GIPA
NAME
gipa -- compression/decompression tool to package compress and encode massive archive files with floating-point data
USAGE
python gipae.py [file] [-dh] [{-p}]
DESCRIPTION
The gipa program compresses and decompresses files holding
massive amounts of floating point data.
The specification of all the parameters is optional. If no
parameter is specified, it will exit normally with the display of this man/help page.
If only the file is specified and no other arguments, it will
use default arguments for precision and delimiter.
When compressing the input file, it will generate another
output file with extension '.tiff'. The output file can be
opened with any standard image viewer.
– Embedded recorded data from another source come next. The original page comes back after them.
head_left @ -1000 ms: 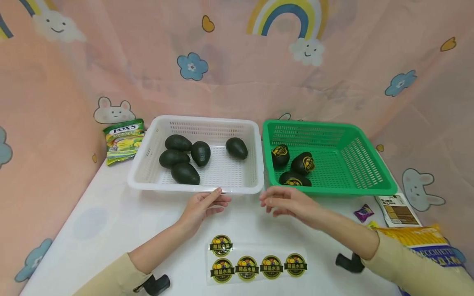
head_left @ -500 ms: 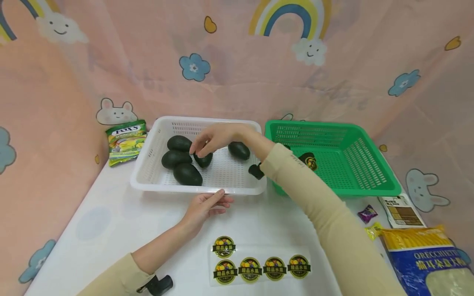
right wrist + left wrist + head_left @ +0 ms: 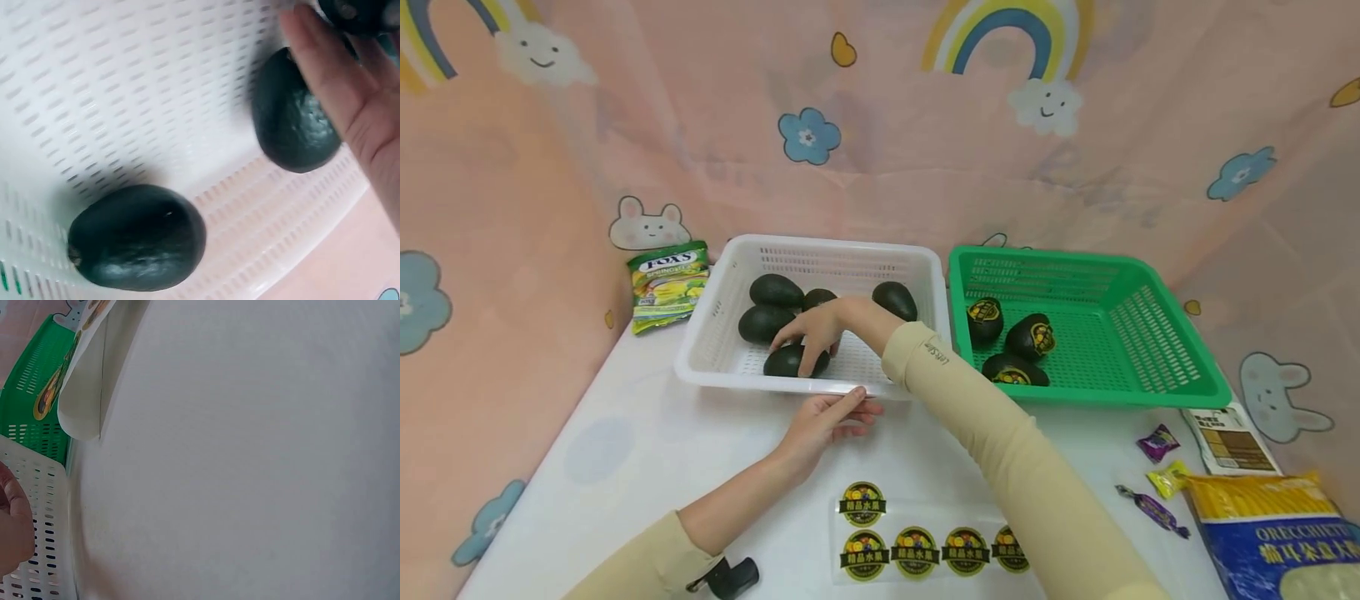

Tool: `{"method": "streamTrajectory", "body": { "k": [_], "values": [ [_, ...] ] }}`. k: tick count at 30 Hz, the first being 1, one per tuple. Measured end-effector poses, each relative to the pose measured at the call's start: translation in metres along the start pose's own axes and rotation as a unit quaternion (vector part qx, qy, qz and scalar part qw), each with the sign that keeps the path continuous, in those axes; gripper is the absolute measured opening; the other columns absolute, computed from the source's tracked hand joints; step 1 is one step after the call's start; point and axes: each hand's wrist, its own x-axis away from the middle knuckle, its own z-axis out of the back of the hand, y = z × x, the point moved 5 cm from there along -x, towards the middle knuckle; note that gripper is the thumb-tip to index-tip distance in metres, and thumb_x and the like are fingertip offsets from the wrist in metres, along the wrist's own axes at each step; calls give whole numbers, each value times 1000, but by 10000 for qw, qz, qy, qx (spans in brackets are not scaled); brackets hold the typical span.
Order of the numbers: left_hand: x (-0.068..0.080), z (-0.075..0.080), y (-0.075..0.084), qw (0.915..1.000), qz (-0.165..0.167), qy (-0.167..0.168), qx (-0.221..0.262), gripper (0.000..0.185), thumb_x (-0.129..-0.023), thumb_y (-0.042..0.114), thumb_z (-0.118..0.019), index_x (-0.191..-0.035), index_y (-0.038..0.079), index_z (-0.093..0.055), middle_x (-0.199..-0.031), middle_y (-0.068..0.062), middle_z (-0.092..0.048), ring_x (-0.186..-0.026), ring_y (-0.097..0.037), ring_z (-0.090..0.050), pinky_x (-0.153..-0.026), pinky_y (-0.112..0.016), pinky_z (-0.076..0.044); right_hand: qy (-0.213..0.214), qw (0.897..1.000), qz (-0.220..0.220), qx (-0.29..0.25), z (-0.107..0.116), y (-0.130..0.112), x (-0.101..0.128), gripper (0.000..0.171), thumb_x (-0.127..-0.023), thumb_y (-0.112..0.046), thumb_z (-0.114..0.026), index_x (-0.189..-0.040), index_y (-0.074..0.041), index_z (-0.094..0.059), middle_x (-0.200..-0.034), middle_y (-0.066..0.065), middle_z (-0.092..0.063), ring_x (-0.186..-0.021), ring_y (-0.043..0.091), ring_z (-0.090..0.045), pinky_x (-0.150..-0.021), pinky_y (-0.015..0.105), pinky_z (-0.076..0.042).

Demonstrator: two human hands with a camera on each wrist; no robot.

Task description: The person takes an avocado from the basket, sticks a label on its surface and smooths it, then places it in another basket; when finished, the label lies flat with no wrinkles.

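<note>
Inside the white basket (image 3: 842, 243), my right hand (image 3: 820, 325) reaches over the front avocado (image 3: 784, 363), its thumb and fingers around the fruit. Several other dark avocados lie there, including one (image 3: 895, 301) apart at the right. The right wrist view shows two of them below my hand (image 3: 369, 119), while the fruit at my fingertips is mostly cut off by the frame edge. My left hand (image 3: 816, 429) touches the basket's front rim with its thumb, the fingers loosely extended outside it. A plain basket wall (image 3: 53, 537) stands beside that hand in the left wrist view.
A green basket (image 3: 1221, 379) on the right holds several avocados with stickers (image 3: 1042, 339). A sticker sheet (image 3: 868, 575) lies in front, partly behind my right sleeve. Candies (image 3: 1157, 442) and a pasta bag (image 3: 1273, 533) lie at right; a green candy bag (image 3: 668, 287) at left.
My right hand has moved left from in front of the green basket into the white one, then down onto the front avocado, which has turned slightly. The left hand stays at the rim.
</note>
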Motion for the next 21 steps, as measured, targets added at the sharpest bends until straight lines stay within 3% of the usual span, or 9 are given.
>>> {"method": "streamTrajectory", "body": {
  "k": [5,9,12,16,21],
  "values": [
    [-1,0,-2,10000,31,19,13,43,-100,29,-56,-110,-12,-66,-95,-3,-74,-87,-12,-66,-81,-30,-55,20,9999,115,-66,-2,8,3,72,-82,-27,-80,-145,-30,-43,-148,6,-34,-128,17,-39,-80,27,-55],
    [-2,-1,-2,9999,65,63,-58,44,-100,31,-57,-111,-11,-66,-94,-2,-73,-89,-15,-66,-82,-31,-55,392,9983,408,140,11,8,26,70,-81,-31,-80,-142,-27,-46,-140,2,-42,-125,15,-41,-91,27,-48],
    [-3,-1,-1,9999,44,97,-89,46,-100,31,-57,-111,-12,-65,-94,-2,-73,-88,-15,-65,-83,-32,-55,742,9939,813,69,23,5,56,69,-83,-32,-78,-142,-23,-44,-137,0,-45,-122,15,-43,-97,29,-42],
    [-3,-2,-1,9999,30,151,-51,45,-101,30,-55,-113,-13,-64,-94,-3,-73,-86,-13,-65,-82,-32,-55,1279,9829,1303,-252,30,2,106,68,-84,-31,-77,-142,-21,-44,-135,0,-48,-117,18,-48,-95,31,-45],
    [-2,-2,-2,9997,-7,231,4,43,-102,27,-54,-115,-13,-62,-94,-3,-73,-86,-13,-65,-80,-31,-55,2132,9596,1820,-262,10,10,171,70,-83,-32,-79,-142,-20,-44,-134,-5,-51,-117,12,-50,-93,32,-47]
  ]
}}
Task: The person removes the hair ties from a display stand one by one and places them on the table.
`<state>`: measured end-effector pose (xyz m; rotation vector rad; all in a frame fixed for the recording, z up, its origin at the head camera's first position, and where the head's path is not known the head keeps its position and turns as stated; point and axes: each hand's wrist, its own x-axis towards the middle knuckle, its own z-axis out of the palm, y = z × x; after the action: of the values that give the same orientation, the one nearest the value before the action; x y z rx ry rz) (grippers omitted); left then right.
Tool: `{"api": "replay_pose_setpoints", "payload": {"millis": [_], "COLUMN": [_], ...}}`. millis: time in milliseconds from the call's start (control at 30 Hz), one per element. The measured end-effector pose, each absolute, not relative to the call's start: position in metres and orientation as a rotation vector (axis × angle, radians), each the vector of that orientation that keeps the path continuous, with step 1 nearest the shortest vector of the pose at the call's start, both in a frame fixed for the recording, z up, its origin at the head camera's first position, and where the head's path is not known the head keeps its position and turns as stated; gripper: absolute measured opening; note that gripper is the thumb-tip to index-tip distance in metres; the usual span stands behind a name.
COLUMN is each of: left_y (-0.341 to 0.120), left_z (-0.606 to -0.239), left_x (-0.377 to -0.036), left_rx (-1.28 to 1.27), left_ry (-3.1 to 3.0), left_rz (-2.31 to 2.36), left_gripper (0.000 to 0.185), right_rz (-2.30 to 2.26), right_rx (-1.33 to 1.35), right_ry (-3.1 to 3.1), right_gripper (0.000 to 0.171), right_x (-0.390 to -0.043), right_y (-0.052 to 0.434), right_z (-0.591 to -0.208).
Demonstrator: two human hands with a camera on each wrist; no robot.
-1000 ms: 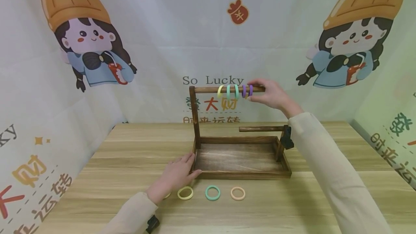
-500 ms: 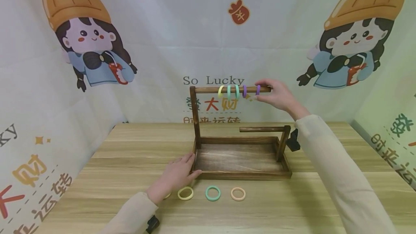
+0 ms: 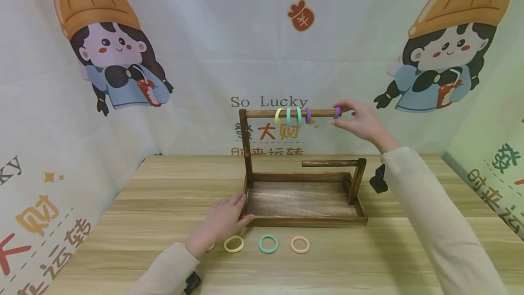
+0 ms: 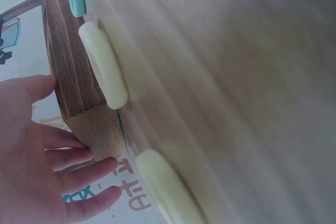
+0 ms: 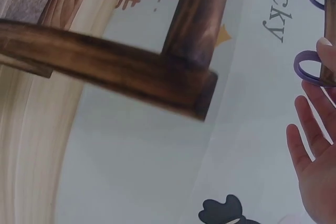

The naming convention
is important and should not be manipulated/modified for the
file to decompress properly using the counterpart of this program.
The naming convention followed is: name of the file being compressed_file extension_max data value_number of zeros.tiff (For more information please read the patent application).
The dependance on the naming convention is because of no additional
bits to the data for storing the file and then using those bits for decompression.
This saves some additional space without the manipulation of data.
There are only two bits added to the data used for the purpose of decompression.
The first bit is the precision mode, which is an integer in the range [0,1],
where 0 signifies low precision and 1 signifies high precision. In case of
low precision, the data is stored exactly as given in floating point into
the output image whereas in case of high precision, the data is scaled
down into another range of {0,1} and then stored in the output image.
Both the techniques do not manipulate the data but it is not
guaranteed because if the floating point numbers are not in the
representable range or fall in the number system gaps, it may scale
to the nearest representable number. The low precision works well
with around 5 to 7 decimal places whereas the high precision can
go even upto 22 decimal places.
This version of gipa code is not capable of decompressing files
compressed using gipae. For decompressing the files, another utility
exists called gipad. They have been separated for security purposes,
but can be combined to work together or could be invoked from a single shell script.
The code is written in
Python 2.7.3 [GCC 4.2.1 (Apple Inc. build 5666) (dot 3)] on darwin,
but should work on all the distributions of python. The code is
dependent on two additional python libraries: PIL and numpy.
To install:
Numpy: pip install numpy
or visit https://pypi.python.org/pypi/numpy for other options
PIL: pip install pillow or pip install PIL
or visit https://pypi.python.org/pypi/PIL for other options
GIPA is also analogus to a non-neural network based auto-encoder,
which can be used to compress massive floating point data and the
representation can later be learnt using a neural network
or other machine learning algorithms.
OPTIONS
The following options are available:
-d, --d, -delimiter, --delimiter
This option specifies the delimiter used in the
file to separate the floating-point data. The file
can have data separated by any delimiter except single
quote(') and double quote(") as they have been reserved
for internal purposes. The delimiter can be specified
on the command line in single or double quotes.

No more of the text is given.